◆ Provided records:
────────────────────────────────────────
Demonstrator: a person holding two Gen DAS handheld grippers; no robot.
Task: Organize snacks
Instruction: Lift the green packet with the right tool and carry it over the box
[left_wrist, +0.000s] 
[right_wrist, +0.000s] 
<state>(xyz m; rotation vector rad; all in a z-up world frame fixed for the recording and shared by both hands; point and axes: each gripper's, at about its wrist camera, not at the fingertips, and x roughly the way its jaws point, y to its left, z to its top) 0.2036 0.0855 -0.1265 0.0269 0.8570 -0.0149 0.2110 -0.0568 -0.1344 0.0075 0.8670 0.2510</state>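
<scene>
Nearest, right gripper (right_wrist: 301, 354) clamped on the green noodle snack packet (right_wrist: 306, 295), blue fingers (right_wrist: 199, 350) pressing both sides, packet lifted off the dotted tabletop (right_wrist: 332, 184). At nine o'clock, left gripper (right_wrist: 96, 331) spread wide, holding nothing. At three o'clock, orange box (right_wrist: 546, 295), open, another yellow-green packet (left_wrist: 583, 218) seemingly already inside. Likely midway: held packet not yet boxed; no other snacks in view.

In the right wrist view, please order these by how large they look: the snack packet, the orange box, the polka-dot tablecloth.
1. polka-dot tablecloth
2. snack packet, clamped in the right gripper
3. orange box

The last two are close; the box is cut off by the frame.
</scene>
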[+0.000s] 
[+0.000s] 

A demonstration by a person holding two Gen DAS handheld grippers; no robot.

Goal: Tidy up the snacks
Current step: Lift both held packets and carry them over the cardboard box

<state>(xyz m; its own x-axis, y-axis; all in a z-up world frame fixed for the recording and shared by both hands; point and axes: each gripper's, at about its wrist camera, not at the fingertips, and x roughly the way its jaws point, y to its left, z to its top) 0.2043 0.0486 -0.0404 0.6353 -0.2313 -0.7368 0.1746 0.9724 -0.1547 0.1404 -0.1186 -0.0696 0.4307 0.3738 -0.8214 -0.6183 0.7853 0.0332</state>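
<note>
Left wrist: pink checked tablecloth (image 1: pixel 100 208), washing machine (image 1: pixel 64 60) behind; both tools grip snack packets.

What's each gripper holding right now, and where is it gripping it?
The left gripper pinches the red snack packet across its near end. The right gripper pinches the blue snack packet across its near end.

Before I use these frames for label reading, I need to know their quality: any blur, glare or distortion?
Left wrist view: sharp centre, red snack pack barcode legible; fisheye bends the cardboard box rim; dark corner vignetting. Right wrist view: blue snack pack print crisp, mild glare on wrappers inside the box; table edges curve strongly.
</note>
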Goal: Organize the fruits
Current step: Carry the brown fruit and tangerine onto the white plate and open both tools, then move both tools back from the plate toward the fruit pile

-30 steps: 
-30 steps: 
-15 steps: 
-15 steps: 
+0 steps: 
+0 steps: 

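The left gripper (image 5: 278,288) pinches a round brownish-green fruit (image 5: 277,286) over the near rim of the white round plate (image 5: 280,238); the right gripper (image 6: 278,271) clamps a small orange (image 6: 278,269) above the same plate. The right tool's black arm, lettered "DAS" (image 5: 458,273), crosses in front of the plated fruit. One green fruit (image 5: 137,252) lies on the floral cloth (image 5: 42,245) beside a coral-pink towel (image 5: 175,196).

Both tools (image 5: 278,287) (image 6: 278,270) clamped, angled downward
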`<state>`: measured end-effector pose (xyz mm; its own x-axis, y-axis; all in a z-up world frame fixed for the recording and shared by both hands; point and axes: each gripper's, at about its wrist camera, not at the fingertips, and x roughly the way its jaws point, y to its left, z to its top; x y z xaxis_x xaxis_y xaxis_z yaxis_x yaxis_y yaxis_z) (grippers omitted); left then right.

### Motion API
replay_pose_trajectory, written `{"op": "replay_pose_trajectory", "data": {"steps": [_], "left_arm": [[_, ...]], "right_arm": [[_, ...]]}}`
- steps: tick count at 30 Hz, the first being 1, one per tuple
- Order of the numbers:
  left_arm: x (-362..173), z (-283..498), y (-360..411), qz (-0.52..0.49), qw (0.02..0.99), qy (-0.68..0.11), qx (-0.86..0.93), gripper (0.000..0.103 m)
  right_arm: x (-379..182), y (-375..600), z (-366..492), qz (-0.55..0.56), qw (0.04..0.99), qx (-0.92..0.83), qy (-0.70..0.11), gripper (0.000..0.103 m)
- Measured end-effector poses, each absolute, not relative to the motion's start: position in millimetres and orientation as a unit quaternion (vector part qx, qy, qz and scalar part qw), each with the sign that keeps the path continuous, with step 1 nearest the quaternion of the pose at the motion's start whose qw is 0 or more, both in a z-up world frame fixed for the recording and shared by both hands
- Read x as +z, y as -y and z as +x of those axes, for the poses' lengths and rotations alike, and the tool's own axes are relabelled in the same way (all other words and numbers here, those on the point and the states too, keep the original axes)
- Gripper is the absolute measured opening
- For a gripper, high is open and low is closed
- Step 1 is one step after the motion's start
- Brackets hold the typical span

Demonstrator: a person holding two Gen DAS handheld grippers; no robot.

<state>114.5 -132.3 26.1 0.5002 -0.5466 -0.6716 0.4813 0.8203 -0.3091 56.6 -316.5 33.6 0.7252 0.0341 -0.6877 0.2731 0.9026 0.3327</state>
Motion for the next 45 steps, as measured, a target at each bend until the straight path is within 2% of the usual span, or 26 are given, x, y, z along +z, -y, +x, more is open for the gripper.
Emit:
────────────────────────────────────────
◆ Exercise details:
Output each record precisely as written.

◆ Solution to the problem:
Demonstrator: a person holding two Gen DAS handheld grippers; no robot.
Task: Organize snacks
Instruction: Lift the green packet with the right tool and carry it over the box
[left_wrist, +0.000s] 
[right_wrist, +0.000s] 
<state>(xyz m; rotation vector rad; all in a z-up world frame fixed for the recording and shared by both hands; point and axes: each gripper's, at about its wrist camera, not at the fingertips, and x roughly the way its jaws point, y to its left, z to its top) 0.2036 0.0855 -0.1265 0.0269 0.8570 -0.0149 0.2110 -0.0568 -0.1344 0.0075 0.8670 0.2510</state>
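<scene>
Nearest, right gripper (right_wrist: 301, 354) clamped on the green noodle snack packet (right_wrist: 306, 295), blue fingers (right_wrist: 199, 350) pressing both sides, packet lifted off the dotted tabletop (right_wrist: 332, 184). At nine o'clock, left gripper (right_wrist: 96, 331) spread wide, holding nothing. At three o'clock, orange box (right_wrist: 546, 295), open, another yellow-green packet (left_wrist: 583, 218) seemingly already inside. Likely midway: held packet not yet boxed; no other snacks in view.

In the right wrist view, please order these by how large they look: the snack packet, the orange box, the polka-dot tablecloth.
1. polka-dot tablecloth
2. snack packet, clamped in the right gripper
3. orange box

The last two are close; the box is cut off by the frame.
</scene>
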[+0.000s] 
[+0.000s] 

A demonstration by a person holding two Gen DAS handheld grippers; no robot.

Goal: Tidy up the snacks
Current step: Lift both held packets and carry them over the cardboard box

<state>(xyz m; its own x-axis, y-axis; all in a z-up world frame fixed for the recording and shared by both hands; point and axes: each gripper's, at about its wrist camera, not at the fingertips, and x roughly the way its jaws point, y to its left, z to its top) 0.2043 0.0486 -0.0404 0.6353 -0.2313 -0.7368 0.1746 0.9724 -0.1547 0.1404 -0.1186 -0.0696 0.4307 0.3738 -0.8214 -0.6183 0.7853 0.0332</state>
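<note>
Left wrist: pink checked tablecloth (image 1: pixel 100 208), washing machine (image 1: pixel 64 60) behind; both tools grip snack packets.

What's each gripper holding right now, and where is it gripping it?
The left gripper pinches the red snack packet across its near end. The right gripper pinches the blue snack packet across its near end.

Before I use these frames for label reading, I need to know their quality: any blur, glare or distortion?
Left wrist view: sharp centre, red snack pack barcode legible; fisheye bends the cardboard box rim; dark corner vignetting. Right wrist view: blue snack pack print crisp, mild glare on wrappers inside the box; table edges curve strongly.
</note>
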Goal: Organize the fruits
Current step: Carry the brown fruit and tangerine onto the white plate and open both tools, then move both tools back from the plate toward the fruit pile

-30 steps: 
-30 steps: 
-15 steps: 
-15 steps: 
+0 steps: 
+0 steps: 

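The left gripper (image 5: 278,288) pinches a round brownish-green fruit (image 5: 277,286) over the near rim of the white round plate (image 5: 280,238); the right gripper (image 6: 278,271) clamps a small orange (image 6: 278,269) above the same plate. The right tool's black arm, lettered "DAS" (image 5: 458,273), crosses in front of the plated fruit. One green fruit (image 5: 137,252) lies on the floral cloth (image 5: 42,245) beside a coral-pink towel (image 5: 175,196).

Both tools (image 5: 278,287) (image 6: 278,270) clamped, angled downward
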`<state>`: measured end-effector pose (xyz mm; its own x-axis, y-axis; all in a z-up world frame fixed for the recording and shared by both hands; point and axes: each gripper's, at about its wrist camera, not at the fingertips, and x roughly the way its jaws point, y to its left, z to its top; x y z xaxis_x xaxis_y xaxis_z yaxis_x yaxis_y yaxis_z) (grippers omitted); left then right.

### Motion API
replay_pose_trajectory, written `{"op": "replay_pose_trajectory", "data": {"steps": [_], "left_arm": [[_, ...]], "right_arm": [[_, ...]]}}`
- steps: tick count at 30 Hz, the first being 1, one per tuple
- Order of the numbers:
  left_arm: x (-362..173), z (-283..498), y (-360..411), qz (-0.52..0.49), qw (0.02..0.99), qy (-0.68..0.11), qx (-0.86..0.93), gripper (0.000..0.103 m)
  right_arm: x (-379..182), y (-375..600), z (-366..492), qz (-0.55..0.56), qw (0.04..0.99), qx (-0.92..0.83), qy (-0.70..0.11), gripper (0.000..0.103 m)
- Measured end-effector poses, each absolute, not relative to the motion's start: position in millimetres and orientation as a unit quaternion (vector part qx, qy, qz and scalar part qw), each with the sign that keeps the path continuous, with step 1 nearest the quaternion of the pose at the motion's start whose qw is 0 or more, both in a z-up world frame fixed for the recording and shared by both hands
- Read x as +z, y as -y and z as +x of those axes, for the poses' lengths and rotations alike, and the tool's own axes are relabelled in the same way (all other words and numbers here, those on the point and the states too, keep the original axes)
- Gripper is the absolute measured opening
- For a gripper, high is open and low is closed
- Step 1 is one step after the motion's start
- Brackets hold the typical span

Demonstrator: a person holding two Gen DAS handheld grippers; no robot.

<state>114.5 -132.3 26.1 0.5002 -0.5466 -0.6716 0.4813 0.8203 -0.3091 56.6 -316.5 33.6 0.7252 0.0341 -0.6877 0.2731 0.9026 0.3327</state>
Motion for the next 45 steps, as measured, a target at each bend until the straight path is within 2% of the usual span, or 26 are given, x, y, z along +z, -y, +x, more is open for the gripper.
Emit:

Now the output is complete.